In 1842 Charles Dickens was at a critical point in his career. His
attempt at a series of stories told by different characters to each
other, "Master Humphrey's Clock", was not a success, although it
produced a popular novel ("The Old Curiosity Shop"), and a first
attempt at a historical novel ("Barnaby Rudge"). He decided to take a
trip to the United States.
The results was bad. He found Americans thievish for not giving him copy-write protection. He found them hypocrites for screaming for freedom, but winking at slavery. He found their cities far less acceptable than the English ones. There was less gentility. There was more rough edged belligerence (especially to the old enemy: England). He hated it. He returned to England and wrote "American Notes". The book roundly attacked the Americans. He was not forgiven for years.
He compounded the act in his next novel, "Martin Chuzzlewit", from 1843 - 1844. In this period, ironically, he was to start writing his small Christmas novels, the first of which ("A Christmas Carol") would become immortal - far more than "Chuzzlewit" actually did. But "Chuzzlewit" is regarded by critics as the best of Dickens comic novels. Yet if one person out of five reads the novel today I'd be surprised.
The novel deals with young Martin Chuzzlewit (Ben Walden), who is apprenticed to his cousin the architect Seth Pecksniff (Tom Wilkinson). Pecksniff is the British equivalent of Moliere's Tartuffe - the arch-hypocrite. As "tartuffel" is the term based on Moliere's character, so is the word "peck-sniff" due to Dickens (in "You Can't Cheat An Honest Man", an angry Mr.

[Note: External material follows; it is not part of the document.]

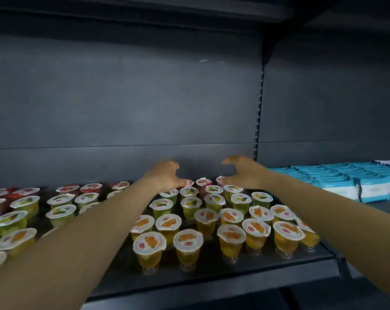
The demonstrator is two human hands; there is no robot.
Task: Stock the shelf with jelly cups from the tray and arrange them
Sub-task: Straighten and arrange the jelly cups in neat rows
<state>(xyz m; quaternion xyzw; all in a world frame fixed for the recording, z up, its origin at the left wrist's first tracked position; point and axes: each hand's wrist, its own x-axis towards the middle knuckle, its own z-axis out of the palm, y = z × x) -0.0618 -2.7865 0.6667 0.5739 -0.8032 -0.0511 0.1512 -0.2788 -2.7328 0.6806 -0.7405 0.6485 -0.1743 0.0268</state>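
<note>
Head view looks along both forearms into a dark shelf (223, 285), and the slotted upright post (259, 113) on the back wall serves as the landmark.

Nearest the front edge, well below and left of the post, stand the orange jelly cups (188, 245), footed clear cups with white foil lids, in loose rows. One row back toward the post come the green jelly cups (190, 206), also upright and packed close. More green and orange cups run far to the left of the post, beyond the left forearm, and the red jelly cups (92, 189) sit at the back left against the wall.

Farther in, almost at the foot of the post, the left hand (166, 175) and the right hand (245, 173) reach over the rearmost cups. Each hand is spread in a wide claw, thumb below and fingers arched above, the two openings facing each other across a gap. Neither hand closes round anything; the left thumb tip lies just beside a lid in the back row, and the right thumb is near another, though contact cannot be told.

Right of the post, on the neighbouring shelf bay, lie stacked blue and white packets (346, 177).

Behind everything, the grey back panel (122, 97) rises left of the post.
</note>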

Belgoody - Thurston Hall - tells off Larson E. Whipsnade - W.C.Fields - calling him both a tartuffel and a peck-sniff). Pecksniff, pretending to be religious and good, back-stabs his way through the novel, stealing ideas from other architects (including Martin), and pushing his plans to gain control over Old Martin (the grandfather of the hero), a wealthy, retired merchant. Old Martin is played by Paul Schofield. Schofield also plays Old Martin's younger brother Anthony, who has a son Jonas (Keith Allen). Jonas wants to inherit too.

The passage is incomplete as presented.